Keywords: homosexuality; claims; hyper modernity; psychoanalysis.


 

 

A norma social que era pautada pela heterossexualidade e pela predominância do masculino sobre o feminino começou a enfraquecer ao final dos anos de 1960. O movimento feminista, que abarcava também algumas lésbicas, e o movimento gay, encabeçado por homossexuais masculinos, são apontados como bons exemplos desse declínio (Andrade, 2009).

Ao que parece, a hipermodernidade flexibilizou normas morais e abriu campo para o reconhecimento e a acolhida das diversidades. Possibilitou e promoveu a emergência de reivindicações dos homossexuais masculinos e, entre as mais significativas, o direito ao casamento, à adoção e à procriação assistida.

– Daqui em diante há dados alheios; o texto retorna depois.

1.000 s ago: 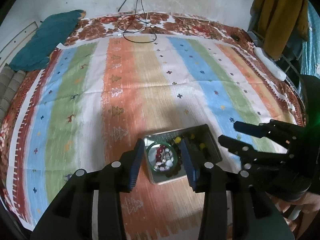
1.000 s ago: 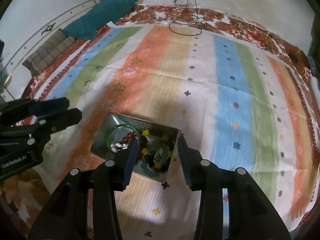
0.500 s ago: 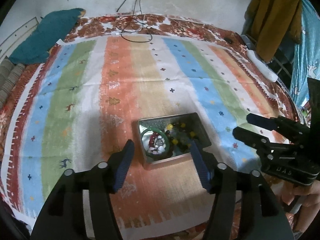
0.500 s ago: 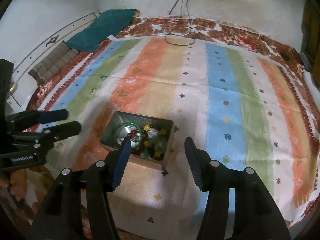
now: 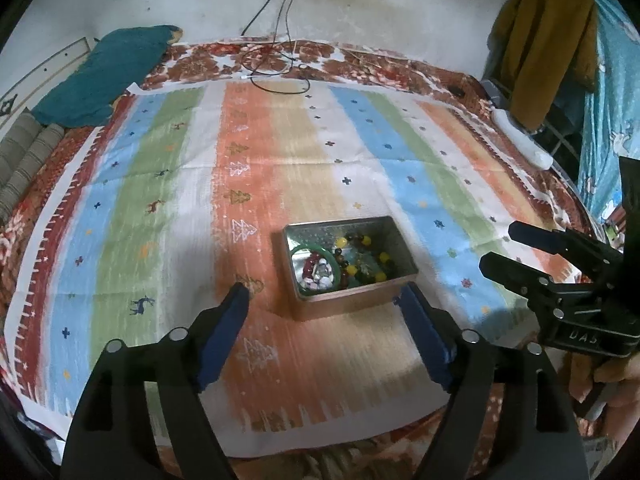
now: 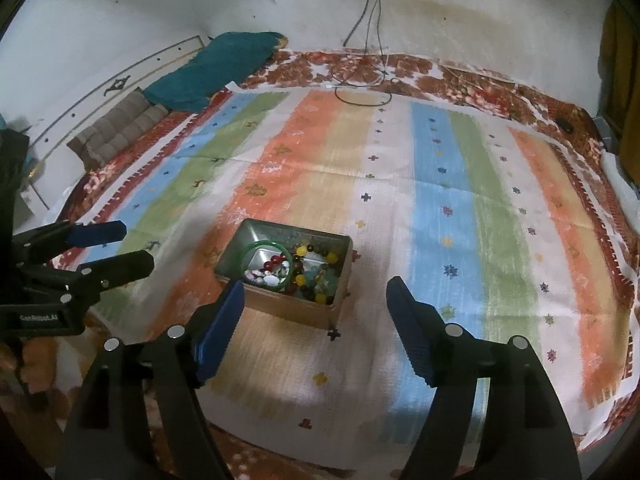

A partir de suas práticas sexuais, os homossexuais inventaram o "eu sou gay" que tem funcionado como um significante mestre que os identifica como iguais e dá lugar ao "para todos". É difícil pensar esse processo sem considerar que ele constrói uma nova forma de segregação que, em princípio, alivia a angústia de castração nos componentes do grupo. Mas não se pode ignorar que dentro do movimento gay há aqueles que contestam essa padronização homogeneizante, a exemplo dos queer. Os homossexuais exercitam a arte permanente do humano para questionar o sentido do que está estabelecido, questionar a realidade que é social, buscando uma norma homossexual a partir da vivência dos indivíduos em cada sociedade.

Pensar as coordenadas discursivas de uma época como realidade social é enfrentar o fato de que o social não é ilusão ou dado pela natureza, mas construção transindividual. Essa posição é considerada pela psicanálise, desde Freud, ainda que outros campos de saber a defendam como novidade (Ferrari, 2007).

Nessa dimensão de realidade social construída, o psicanalista Jacques-Alain Miller (2005), significativo represente da orientação lacaniana, concorda com os argumentos do filósofo Lipovetsky (2004) para preferir a expressão hipermodernidade para nomear a atualidade ao invés de outras expressões como pós-modernidade. Essa preferência se deve à exacerbação dos ideais e princípios próprios da modernidade, a exemplo do desabrochar genuíno, consolidado, ainda que reeditado, do individualismo proposto pela modernidade, assim como do culto à liberdade e da busca de igualdade.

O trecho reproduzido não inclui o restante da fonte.